EXERCISE OBJECTIVE: Only those lines running from the start of the listing below through the line that holds "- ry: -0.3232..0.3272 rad" are to be written out, exactly and in full.

*** Opening AVAILABLE DATA ***

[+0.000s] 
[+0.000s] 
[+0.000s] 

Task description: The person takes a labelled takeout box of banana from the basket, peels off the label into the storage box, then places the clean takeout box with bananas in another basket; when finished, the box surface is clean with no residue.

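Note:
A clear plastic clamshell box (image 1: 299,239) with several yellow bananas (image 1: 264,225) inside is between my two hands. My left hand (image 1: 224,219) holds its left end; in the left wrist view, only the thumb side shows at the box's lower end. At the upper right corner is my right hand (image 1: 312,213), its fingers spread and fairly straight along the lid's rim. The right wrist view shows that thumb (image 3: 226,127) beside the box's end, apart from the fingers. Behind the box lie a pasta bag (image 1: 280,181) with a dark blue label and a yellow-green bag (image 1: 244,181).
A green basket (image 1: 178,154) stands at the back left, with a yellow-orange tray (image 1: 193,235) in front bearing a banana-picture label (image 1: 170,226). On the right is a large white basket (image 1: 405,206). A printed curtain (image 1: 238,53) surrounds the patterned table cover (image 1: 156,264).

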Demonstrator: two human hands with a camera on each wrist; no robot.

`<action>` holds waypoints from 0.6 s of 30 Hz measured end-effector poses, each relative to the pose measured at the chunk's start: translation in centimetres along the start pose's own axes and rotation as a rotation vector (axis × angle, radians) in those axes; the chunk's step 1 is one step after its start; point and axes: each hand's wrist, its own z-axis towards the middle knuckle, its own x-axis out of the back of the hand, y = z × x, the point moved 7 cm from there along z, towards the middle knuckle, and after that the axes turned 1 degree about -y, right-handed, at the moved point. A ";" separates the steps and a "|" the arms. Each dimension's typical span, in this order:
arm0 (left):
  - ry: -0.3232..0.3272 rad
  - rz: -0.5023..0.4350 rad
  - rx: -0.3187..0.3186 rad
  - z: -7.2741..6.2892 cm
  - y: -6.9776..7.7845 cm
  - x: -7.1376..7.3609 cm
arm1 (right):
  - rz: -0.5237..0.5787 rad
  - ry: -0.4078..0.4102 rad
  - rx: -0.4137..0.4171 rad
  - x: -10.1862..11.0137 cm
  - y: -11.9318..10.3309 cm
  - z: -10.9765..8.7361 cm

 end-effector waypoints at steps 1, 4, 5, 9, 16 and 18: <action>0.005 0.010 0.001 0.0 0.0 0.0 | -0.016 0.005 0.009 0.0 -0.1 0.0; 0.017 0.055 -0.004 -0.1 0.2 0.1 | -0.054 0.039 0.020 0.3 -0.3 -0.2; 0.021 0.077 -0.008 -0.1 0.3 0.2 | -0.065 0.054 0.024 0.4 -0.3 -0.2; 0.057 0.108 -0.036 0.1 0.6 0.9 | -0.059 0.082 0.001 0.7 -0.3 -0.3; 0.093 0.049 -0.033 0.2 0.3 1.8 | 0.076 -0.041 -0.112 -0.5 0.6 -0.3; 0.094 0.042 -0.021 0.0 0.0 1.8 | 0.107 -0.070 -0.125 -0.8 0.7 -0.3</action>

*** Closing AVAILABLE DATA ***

ANSWER SPACE:
[+0.000s] 
[+0.000s] 
[+0.000s] 

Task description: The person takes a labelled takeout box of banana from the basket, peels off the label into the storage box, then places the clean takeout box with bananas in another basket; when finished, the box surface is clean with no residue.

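Note:
A clear plastic clamshell box (image 1: 299,239) with several yellow bananas (image 1: 264,225) inside is between my two hands. My left hand (image 1: 224,219) holds its left end; in the left wrist view, only the thumb side shows at the box's lower end. At the upper right corner is my right hand (image 1: 312,213), its fingers spread and fairly straight along the lid's rim. The right wrist view shows that thumb (image 3: 226,127) beside the box's end, apart from the fingers. Behind the box lie a pasta bag (image 1: 280,181) with a dark blue label and a yellow-green bag (image 1: 244,181).
A green basket (image 1: 178,154) stands at the back left, with a yellow-orange tray (image 1: 193,235) in front bearing a banana-picture label (image 1: 170,226). On the right is a large white basket (image 1: 405,206). A printed curtain (image 1: 238,53) surrounds the patterned table cover (image 1: 156,264).
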
Demonstrator: two human hands with a camera on each wrist; no robot.

`<action>` holds waypoints from 0.6 s of 30 Hz measured end-effector poses, each relative to the pose measured at the chunk's start: translation in centimetres along the start pose's own axes and rotation as a rotation vector (axis × angle, radians) in those axes; the chunk's step 1 is one step after its start; point and axes: each hand's wrist, its own z-axis towards the middle knuckle, its own x-axis out of the back of the hand, y = z × x, the point moved 7 cm from there along z, towards the middle knuckle, and after that the axes turned 1 degree about -y, right-handed, at the moved point. A ";" separates the steps and a "|" the arms. Each dimension's typical span, in this order:
arm0 (left):
  - ry: -0.3232..0.3272 rad

Besides the given answer, there is nothing more to add.